**Task to carry out:** Quote, with no changes, the lines that run from the top of the material to the line with "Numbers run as", both included.

[[ Information supplied, beginning ]]

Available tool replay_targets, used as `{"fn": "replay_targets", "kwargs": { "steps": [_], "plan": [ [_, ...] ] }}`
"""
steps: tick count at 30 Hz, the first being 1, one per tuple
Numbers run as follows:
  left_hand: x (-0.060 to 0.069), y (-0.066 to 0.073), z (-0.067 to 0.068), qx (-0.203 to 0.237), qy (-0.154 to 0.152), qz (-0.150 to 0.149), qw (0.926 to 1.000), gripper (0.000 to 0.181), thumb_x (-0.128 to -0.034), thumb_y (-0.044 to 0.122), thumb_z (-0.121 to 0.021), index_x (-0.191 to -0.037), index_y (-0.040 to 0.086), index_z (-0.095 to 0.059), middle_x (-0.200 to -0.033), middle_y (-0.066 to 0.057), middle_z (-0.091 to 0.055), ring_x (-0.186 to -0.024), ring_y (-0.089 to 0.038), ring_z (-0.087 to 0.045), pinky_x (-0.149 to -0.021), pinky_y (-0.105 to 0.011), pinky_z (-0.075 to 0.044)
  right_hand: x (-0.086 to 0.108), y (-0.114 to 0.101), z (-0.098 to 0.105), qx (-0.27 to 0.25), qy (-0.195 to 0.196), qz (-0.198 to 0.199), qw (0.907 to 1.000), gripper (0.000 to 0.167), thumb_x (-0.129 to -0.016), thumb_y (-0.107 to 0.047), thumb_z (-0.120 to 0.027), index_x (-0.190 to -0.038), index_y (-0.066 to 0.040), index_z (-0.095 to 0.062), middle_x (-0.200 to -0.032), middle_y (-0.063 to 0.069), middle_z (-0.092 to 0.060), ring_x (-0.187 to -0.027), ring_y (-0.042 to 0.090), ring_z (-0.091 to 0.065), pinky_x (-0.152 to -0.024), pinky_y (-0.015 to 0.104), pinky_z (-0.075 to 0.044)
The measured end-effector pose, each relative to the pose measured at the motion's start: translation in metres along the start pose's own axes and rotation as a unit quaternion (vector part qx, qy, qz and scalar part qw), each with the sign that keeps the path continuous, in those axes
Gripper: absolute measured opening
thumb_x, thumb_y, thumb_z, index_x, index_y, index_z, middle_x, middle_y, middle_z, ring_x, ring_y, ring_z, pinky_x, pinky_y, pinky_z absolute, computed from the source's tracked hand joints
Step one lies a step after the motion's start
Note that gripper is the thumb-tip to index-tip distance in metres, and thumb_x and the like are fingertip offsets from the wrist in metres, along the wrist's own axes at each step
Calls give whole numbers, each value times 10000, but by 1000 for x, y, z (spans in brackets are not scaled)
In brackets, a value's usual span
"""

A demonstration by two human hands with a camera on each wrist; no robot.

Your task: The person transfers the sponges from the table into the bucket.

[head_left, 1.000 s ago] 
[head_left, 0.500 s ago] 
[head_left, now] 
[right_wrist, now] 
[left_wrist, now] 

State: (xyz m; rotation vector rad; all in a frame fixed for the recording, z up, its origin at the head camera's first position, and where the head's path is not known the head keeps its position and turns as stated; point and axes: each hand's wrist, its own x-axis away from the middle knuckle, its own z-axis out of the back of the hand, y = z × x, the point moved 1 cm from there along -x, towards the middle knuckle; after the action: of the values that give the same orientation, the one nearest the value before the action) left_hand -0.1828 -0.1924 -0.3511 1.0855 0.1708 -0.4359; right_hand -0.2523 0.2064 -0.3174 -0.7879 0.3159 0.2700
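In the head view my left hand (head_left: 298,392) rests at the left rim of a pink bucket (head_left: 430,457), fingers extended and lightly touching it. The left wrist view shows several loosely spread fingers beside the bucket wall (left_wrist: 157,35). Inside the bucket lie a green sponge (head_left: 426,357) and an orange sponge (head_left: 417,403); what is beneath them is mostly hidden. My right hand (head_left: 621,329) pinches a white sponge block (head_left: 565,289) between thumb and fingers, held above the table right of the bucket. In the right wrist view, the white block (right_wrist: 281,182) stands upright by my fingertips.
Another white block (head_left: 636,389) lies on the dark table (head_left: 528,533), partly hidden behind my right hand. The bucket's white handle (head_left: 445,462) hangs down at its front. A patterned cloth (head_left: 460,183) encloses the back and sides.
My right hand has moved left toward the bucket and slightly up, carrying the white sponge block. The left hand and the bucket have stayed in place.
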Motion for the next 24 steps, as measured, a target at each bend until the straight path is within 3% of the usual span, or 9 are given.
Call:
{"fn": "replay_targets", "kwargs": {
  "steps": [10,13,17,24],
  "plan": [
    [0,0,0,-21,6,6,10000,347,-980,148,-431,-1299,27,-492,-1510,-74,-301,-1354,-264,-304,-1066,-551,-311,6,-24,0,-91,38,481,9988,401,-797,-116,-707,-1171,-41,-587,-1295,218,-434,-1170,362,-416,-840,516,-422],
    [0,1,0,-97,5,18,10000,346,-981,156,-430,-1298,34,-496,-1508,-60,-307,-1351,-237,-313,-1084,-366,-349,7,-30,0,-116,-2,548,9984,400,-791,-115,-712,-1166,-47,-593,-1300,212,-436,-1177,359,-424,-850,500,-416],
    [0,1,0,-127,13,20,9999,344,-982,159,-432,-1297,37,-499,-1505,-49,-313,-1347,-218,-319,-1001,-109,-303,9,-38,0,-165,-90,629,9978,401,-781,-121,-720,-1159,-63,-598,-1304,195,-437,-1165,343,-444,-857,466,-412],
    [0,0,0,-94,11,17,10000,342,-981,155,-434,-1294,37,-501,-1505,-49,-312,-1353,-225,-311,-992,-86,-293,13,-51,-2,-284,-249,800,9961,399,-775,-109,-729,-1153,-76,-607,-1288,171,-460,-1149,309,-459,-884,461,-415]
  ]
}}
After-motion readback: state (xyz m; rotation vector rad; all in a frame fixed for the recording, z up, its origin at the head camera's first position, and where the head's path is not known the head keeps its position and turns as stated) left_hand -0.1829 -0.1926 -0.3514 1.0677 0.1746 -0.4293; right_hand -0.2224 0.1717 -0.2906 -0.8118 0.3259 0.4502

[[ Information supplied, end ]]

**Answer for this exercise:**
Available tool replay_targets, used as `{"fn": "replay_targets", "kwargs": { "steps": [_], "plan": [ [_, ...] ] }}`
"""
steps: tick count at 30 Hz, the first being 1, one per tuple
Numbers run as follows:

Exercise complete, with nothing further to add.